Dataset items
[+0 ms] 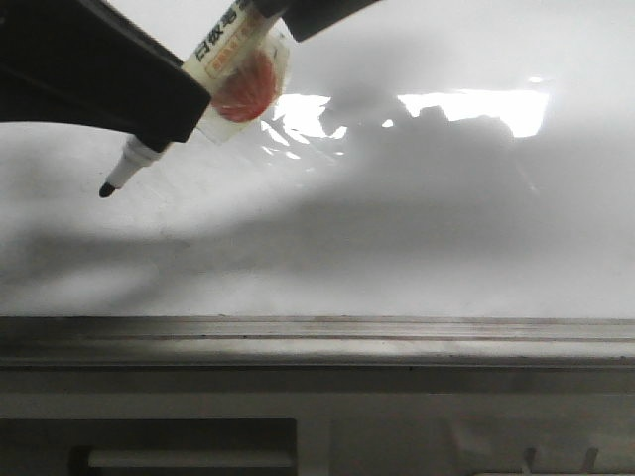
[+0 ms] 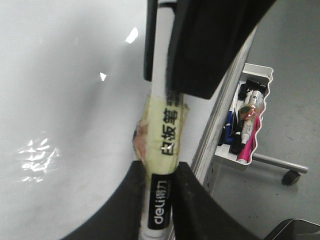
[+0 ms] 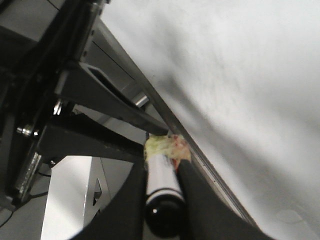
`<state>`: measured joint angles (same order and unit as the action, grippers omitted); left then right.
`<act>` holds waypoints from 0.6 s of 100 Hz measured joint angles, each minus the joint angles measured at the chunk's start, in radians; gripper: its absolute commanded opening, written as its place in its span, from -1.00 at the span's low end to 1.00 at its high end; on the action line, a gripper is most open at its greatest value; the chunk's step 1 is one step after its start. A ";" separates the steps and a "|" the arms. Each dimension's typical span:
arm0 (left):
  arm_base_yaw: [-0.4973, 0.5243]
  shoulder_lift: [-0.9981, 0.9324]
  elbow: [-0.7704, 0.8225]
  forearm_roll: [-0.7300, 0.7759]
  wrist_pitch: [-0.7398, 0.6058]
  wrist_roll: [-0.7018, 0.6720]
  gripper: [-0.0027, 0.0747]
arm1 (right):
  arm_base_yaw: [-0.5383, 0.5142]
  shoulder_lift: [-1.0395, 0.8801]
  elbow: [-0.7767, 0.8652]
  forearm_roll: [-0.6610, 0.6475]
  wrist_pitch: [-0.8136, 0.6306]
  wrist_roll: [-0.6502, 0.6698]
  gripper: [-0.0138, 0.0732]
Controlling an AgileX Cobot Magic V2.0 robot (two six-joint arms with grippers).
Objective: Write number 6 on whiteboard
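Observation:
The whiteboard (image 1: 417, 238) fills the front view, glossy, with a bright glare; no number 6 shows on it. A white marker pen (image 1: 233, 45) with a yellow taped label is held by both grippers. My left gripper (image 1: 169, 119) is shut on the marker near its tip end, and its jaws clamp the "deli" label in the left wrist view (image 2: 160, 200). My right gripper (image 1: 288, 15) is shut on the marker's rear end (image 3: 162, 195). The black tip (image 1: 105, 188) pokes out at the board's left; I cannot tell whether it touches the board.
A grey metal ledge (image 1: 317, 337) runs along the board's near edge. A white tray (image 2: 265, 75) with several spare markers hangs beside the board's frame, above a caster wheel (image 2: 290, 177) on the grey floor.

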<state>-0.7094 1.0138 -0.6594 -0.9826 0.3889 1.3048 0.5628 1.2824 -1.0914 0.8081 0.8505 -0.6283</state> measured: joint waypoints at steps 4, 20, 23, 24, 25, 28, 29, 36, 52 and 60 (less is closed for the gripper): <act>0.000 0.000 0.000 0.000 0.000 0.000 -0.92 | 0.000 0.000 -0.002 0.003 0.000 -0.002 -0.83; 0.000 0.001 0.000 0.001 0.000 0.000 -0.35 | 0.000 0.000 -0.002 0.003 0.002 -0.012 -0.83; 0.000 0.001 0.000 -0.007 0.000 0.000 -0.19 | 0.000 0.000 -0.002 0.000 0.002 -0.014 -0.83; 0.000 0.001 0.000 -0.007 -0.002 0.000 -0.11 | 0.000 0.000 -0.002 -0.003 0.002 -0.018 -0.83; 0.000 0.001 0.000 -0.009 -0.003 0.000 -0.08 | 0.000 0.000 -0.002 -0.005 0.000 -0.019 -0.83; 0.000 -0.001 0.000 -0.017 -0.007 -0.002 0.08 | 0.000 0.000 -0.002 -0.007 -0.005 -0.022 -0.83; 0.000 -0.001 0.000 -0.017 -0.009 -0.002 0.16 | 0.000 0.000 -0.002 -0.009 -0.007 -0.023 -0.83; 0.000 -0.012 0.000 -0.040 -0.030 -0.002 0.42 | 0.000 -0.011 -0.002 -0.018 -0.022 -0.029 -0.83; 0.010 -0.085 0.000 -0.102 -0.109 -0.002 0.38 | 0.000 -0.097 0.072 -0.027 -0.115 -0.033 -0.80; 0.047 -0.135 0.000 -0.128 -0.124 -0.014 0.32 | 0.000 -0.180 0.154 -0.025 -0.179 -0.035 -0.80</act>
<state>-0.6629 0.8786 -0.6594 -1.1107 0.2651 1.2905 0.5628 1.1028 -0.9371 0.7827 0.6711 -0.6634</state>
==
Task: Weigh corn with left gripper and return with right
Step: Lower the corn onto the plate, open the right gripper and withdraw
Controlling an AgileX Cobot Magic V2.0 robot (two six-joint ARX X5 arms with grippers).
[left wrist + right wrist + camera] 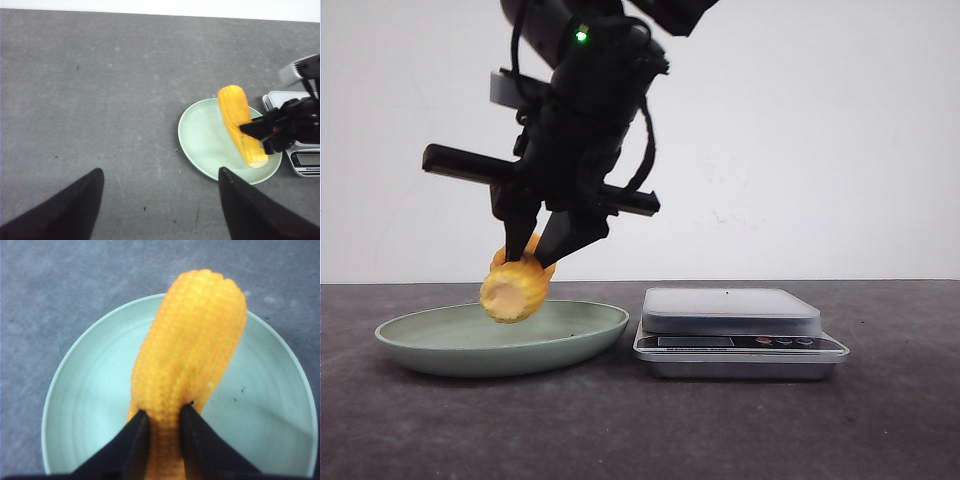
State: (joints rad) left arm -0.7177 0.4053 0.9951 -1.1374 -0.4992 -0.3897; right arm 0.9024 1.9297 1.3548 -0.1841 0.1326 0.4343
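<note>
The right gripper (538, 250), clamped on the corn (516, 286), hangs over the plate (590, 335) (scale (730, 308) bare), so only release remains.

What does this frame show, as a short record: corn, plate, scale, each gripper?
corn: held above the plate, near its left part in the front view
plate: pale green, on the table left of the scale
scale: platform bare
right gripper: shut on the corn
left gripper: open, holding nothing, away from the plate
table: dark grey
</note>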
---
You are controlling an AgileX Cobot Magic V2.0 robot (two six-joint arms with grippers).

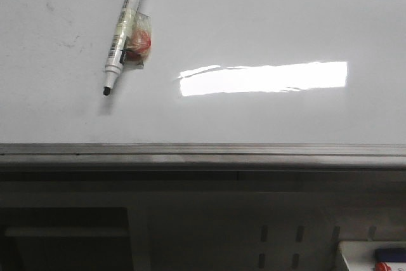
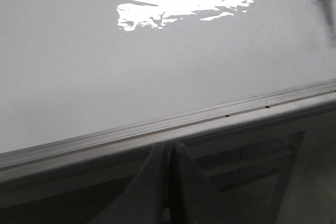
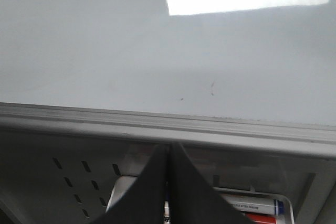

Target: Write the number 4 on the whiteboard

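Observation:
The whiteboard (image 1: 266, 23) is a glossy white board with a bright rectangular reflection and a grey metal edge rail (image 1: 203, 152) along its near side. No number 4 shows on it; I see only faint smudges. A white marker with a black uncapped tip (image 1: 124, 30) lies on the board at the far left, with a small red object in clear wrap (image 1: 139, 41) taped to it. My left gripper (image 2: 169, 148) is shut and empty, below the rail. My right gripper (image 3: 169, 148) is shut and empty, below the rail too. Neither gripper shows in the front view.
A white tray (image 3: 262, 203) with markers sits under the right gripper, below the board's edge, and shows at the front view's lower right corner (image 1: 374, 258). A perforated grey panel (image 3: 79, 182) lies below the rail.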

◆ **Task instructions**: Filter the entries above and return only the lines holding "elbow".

◆ **Exercise response**:
  elbow: [-0.7704, 0.8225]
  elbow: [-0.7767, 0.8652]

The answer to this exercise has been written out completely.